My Parent’s Used To Say- Lessons Learned Just By Listening to My Parents

- Kelli J Gavin


Eat your vegetables so that you can grow big and strong.  Sit up straight or you will be hunched over by the time you are 40. Make your bed every day, it will make you feel better.  You are never too cool to wear boots and a winter jacket.  Dry your hair before you leave the house, or you will catch your death.  My parents said a lot of things to me growing up. Some useful and some half truths mixed with myth. Some so comical and far fetched, I still laugh thinking about them. But some of the things they said were meaningful, heartfelt, and so very, very important.

Part 1 of 5 “You were born in and will be raised in Minnesota.  Figure out a way to love it.” 

As a young child growing up in Forest Lake, Minnesota my parents were at a loss when it came to raising me.  I loved being outdoors in the summertime. I enjoyed harvesting vegetables from the garden, running in the fields, biking on the dirt roads and exploring the woods that surrounded our home.  I found humor in stealing as many raspberries as I could fit in my mouth and feeding stray cats because they always seemed to make their way to our house. My sister and I would play for hours in fallen tree forts and play with the dog in the backyard. We would build makeshift homes in the woods, gather pretend supplies and enjoy water fights and hide and seek until after dusk.
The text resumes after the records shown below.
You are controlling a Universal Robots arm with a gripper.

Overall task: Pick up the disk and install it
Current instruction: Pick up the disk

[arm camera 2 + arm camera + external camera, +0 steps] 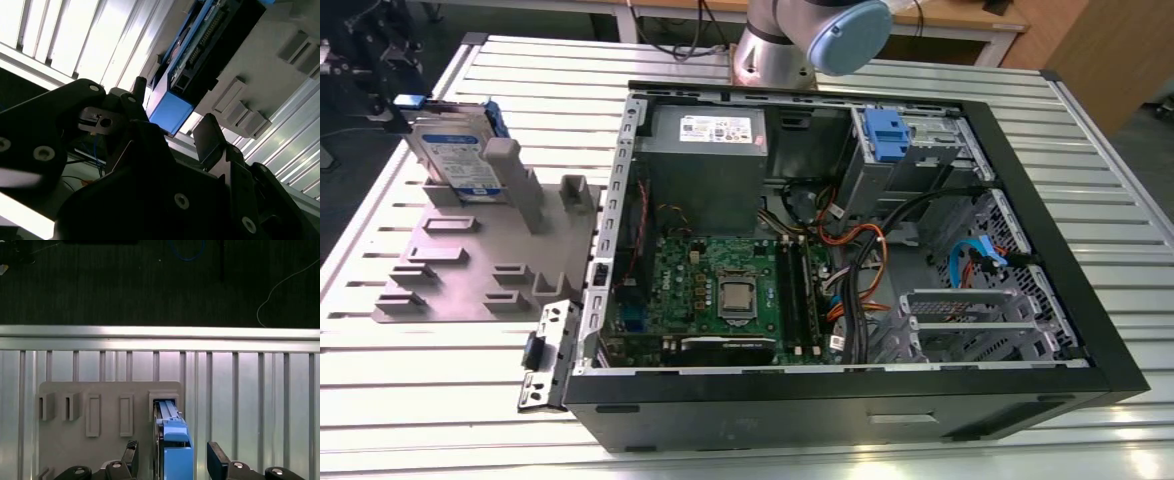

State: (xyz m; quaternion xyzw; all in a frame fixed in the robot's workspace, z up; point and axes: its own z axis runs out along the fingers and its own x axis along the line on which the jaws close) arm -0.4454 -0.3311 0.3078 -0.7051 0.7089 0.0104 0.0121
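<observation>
Disk point(454, 150): upright in a slot of the grey holder point(454, 270), near the table's point(400, 380) far corner on the exterior view's left.
Claw point(173, 460): spread wide and holding nothing; its fingers point(216, 464) flank the disk's blue-framed edge, with a gap on either side.

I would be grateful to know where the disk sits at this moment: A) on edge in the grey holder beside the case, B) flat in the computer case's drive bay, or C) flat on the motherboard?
A: the disk stands on edge in a slot of the grey holder, on the exterior view's left of the computer case, with the open gripper straddling it.
</observation>
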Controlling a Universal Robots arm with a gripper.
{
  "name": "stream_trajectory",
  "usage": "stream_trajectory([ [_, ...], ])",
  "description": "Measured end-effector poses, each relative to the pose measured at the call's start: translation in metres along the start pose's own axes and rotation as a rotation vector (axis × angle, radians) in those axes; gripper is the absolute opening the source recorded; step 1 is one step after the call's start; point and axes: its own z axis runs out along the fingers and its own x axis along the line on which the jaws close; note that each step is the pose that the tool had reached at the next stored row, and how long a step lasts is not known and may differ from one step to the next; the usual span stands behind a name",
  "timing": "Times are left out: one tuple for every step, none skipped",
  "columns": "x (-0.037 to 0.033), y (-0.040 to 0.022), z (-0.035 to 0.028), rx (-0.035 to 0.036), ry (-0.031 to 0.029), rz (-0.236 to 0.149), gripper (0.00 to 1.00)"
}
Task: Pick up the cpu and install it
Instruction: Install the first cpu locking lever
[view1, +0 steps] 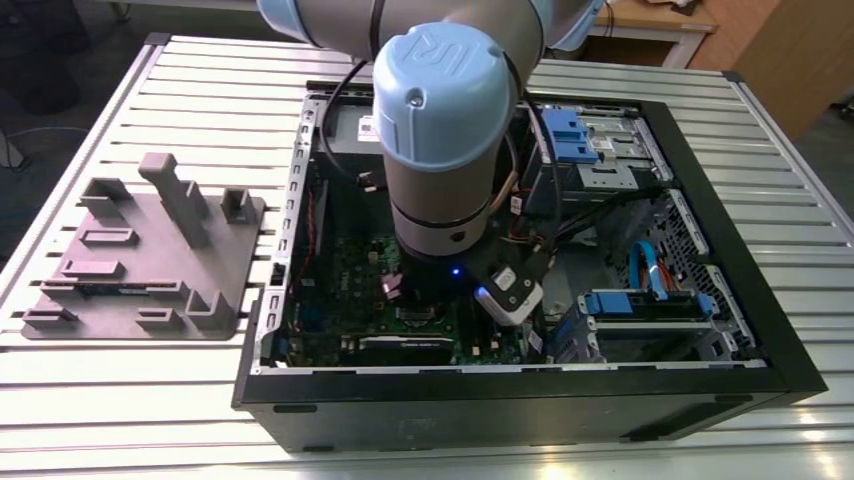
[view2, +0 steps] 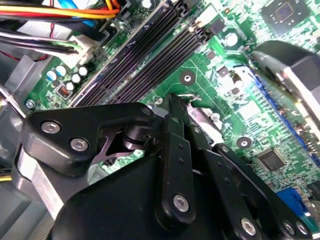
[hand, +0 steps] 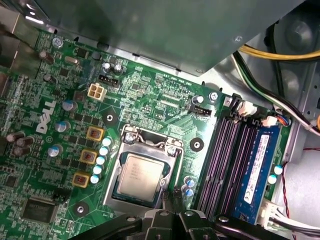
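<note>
The cpu (hand: 141, 173), a small silvery-beige square chip, lies flat inside the silver socket frame (hand: 148, 144) on the green motherboard (hand: 150, 95). In the first wrist view my gripper (hand: 173, 194) hovers just beside the socket's edge, apart from the chip, its black fingertips close together with nothing between them. The second wrist view shows the same fingers (view2: 172, 130) meeting at a point over the socket's metal (view2: 201, 116). In the exterior view the arm (view1: 441, 150) reaches down into the open computer case (view1: 534, 400).
Black memory slots (hand: 227, 160) and a blue memory stick (hand: 257, 170) run beside the socket. Cable bundles (hand: 270, 55) hang near the case wall. A grey plastic tray (view1: 134, 260) sits on the slatted table at the exterior view's left. Blue drive brackets (view1: 641, 305) stand inside the case.
</note>
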Motion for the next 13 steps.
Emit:
stream_trajectory([
  [0.0002, -0.0006, 0.0, 0.0, 0.0, 0.0, 0.1],
  [0.0004, -0.0011, 0.0001, 0.0, 0.0001, 0.0, 0.1],
  [0.0005, -0.0015, 0.0002, 0.0, 0.0, 0.0, 0.1],
  [0.0006, -0.0018, 0.0005, 0.0, 0.0, 0.0, 0.1],
  [0.0005, -0.0021, 0.0008, 0.0, 0.0001, 0.0, 0.1],
  [0.0005, -0.0023, 0.001, -0.0001, 0.0, 0.0, 0.1],
  [0.0005, -0.0026, 0.0014, -0.0001, -0.0001, 0.0, 0.1],
  [0.0006, -0.0028, 0.0015, 0.0001, -0.0001, 0.0, 0.1],
  [0.0007, -0.0031, 0.0016, 0.0002, 0.0001, 0.0, 0.1],
  [0.0006, -0.0033, 0.0016, 0.0004, 0.0004, 0.0, 0.1],
  [0.0007, -0.0035, 0.0017, 0.0005, 0.0005, 0.0, 0.1],
  [0.0007, -0.0037, 0.0015, 0.0009, 0.0009, 0.0, 0.1],
  [0.0007, -0.004, 0.0012, 0.0014, 0.0014, 0.0, 0.1],
])
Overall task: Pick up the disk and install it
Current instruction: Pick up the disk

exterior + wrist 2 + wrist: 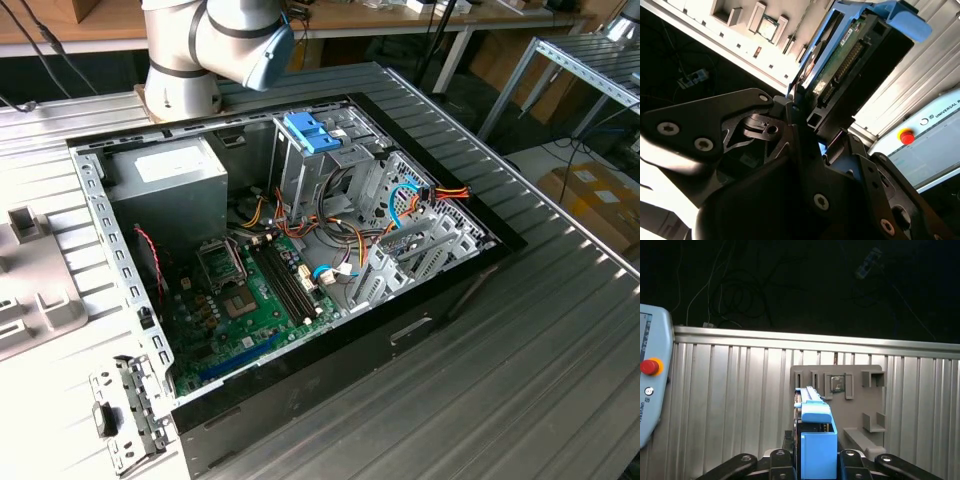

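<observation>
Fingers clamped on the disk, held edge-up above the ribbed metal surface, near a grey fixture. Open computer case on the surface; its power-supply label is illegible.

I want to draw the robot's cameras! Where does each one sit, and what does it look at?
Exterior view: off the arm, above, looking down into the open computer on the ribbed table; the arm shows behind it.
First wrist view: on the wrist, looking over the gripper, shut on the disk, toward the table.
Second wrist view: on the wrist, close beside gripper and disk.
Both wrist views share the red button.
</observation>
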Controlling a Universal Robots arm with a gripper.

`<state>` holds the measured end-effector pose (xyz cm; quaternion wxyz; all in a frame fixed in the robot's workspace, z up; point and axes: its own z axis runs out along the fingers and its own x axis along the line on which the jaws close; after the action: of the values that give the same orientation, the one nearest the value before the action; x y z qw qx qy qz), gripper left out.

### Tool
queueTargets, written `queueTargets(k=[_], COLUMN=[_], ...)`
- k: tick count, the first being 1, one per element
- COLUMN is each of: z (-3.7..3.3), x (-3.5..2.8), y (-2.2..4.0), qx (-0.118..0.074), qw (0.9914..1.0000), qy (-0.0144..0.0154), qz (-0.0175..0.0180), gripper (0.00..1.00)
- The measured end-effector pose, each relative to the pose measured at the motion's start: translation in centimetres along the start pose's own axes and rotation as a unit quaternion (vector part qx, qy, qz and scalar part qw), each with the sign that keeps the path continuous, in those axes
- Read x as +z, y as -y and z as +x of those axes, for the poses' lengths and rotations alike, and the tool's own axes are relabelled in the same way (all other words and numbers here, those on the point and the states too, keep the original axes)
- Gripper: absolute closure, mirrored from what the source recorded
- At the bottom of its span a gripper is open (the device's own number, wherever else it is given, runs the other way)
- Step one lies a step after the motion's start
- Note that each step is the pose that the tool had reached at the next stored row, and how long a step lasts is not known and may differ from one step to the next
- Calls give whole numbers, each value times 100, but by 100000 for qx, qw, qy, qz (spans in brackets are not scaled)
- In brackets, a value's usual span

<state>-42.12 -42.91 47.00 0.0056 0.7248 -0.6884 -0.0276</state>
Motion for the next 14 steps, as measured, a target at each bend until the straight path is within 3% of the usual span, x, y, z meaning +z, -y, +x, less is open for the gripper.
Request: queueTargets(k=[14], z=[53], x=[-4], y=[48], qx=[1], qw=[100000], qy=[-3], qz=[-1], gripper=[64])
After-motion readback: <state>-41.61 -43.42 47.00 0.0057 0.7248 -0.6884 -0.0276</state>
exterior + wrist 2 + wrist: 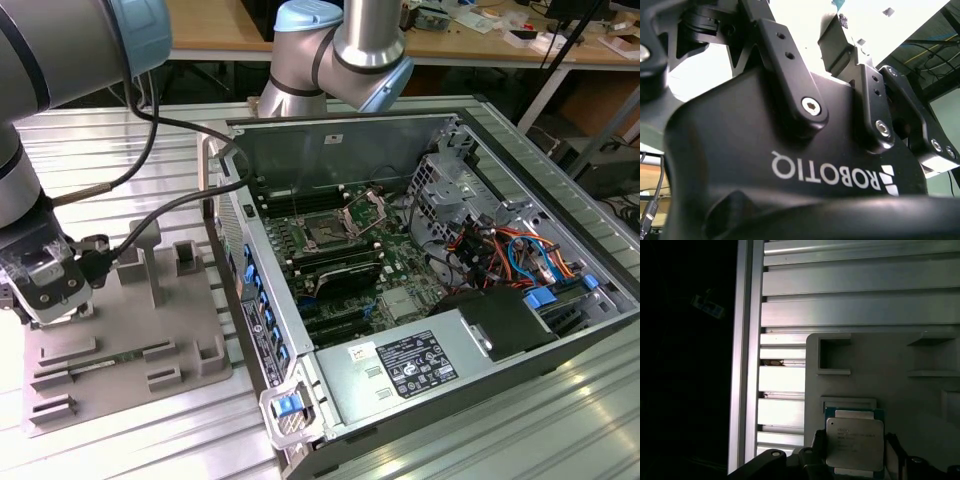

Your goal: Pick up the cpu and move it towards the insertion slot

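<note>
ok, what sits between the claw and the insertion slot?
In the exterior view, from the claw: the grey tray with raised blocks, then the computer case's side wall, then the insertion slot.

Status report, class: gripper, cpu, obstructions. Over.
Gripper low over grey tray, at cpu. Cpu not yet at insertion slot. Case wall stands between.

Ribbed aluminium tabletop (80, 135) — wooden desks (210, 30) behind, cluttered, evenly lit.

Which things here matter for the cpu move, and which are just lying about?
Job: cpu, pincer right over it; insertion slot on the green board.
Lying about: grey tray under the cpu; memory slots; power supply; coloured cables.
</note>
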You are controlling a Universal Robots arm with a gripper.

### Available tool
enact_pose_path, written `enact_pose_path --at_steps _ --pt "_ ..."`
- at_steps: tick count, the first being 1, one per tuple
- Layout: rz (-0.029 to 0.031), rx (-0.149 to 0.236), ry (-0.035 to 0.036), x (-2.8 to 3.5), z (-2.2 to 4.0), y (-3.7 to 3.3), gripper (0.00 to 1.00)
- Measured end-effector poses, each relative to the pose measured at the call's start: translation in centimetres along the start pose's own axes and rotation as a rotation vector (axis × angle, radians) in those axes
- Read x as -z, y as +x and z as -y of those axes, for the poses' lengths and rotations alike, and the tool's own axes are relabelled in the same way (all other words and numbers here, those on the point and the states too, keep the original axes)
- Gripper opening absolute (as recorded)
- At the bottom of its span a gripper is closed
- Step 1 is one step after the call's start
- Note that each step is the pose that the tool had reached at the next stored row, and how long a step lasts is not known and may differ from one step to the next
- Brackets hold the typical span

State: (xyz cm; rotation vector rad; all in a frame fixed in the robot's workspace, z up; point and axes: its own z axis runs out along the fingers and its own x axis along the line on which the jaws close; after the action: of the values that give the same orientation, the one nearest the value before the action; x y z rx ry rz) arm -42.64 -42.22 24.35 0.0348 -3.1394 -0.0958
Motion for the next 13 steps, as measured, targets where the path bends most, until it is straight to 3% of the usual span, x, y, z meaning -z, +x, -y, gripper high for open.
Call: enact_pose_path --at_steps 13 --pt "0.0 0.0 0.0 0.47 -0.03 0.0 0.55"
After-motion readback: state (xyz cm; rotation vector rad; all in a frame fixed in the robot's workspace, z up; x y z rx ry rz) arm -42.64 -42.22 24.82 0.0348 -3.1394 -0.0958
Winter was another story.  I hated the cold. I hated the wet. I hated the ice. I hated winter. Go play outside? Why would I ever want to do that? My socks would get wet. I didn’t have sufficient snow pants so snow would go up the back of my too thin jacket and I would fall apart.  The time it took to warm up in our very rustic basement next to our not up to code fireplace would sometimes take all night. What was the point? Boredom often set in. Apparently, now as an adult I have learned that Boredom often leads to Naughty Behavior. Naughty Behavior leads to Punishment. Punishment leads to Upset. Upset leads to parents doubting the punishment in the first place.

After such an incident of punishment, my dad sat me down. My dad has these amazingly kind bright blue eyes. Now, even in his early seventies, his eyes still shine brightly. With a deep intake and exhale of more air than was necessary, my dad began carefully. “Kelli. I love you.  You are an amazing child. I want to talk to you.  Have you noticed that you often get into more trouble in the winter months?  I think I know why.  In the summer, you are outdoors constantly. Your mom and I have to beg you and Angie to come in each night.  In the winter, though it is a different story.  You hate being outside. You say no each time we encourage you to even go out for a half hour. Then you confine yourself to staying indoors all day.  Your mom and I feel that you have started to think that your boredom is an excuse to do anything you want without asking. You are touching things that are not yours, making messes, destroying projects in the works, taking food from the root cellar and opening them just for fun.  You know these things are wrong, but you continue to do them.”

He paused for a moment and then continued. “Kelli, you were born in Minnesota and you will be raised in Minnesota. You need to figure out a way to love it.”  I stared at him. I guess I wasn’t really sure what he meant. “Tomorrow after breakfast we will begin.”

What was it that was about to begin? I guess I was still upset about being punished earlier in the day, and I chose to stay silent. 

The next day was Saturday.  My mom had laid clothes out for me and had pancakes and eggs waiting by the time I woke up. I sat down at the table and watched my dad sip his coffee.  We ate in silence.  But then as we both finished eating, my dad asked, “Are you ready for an adventure?” 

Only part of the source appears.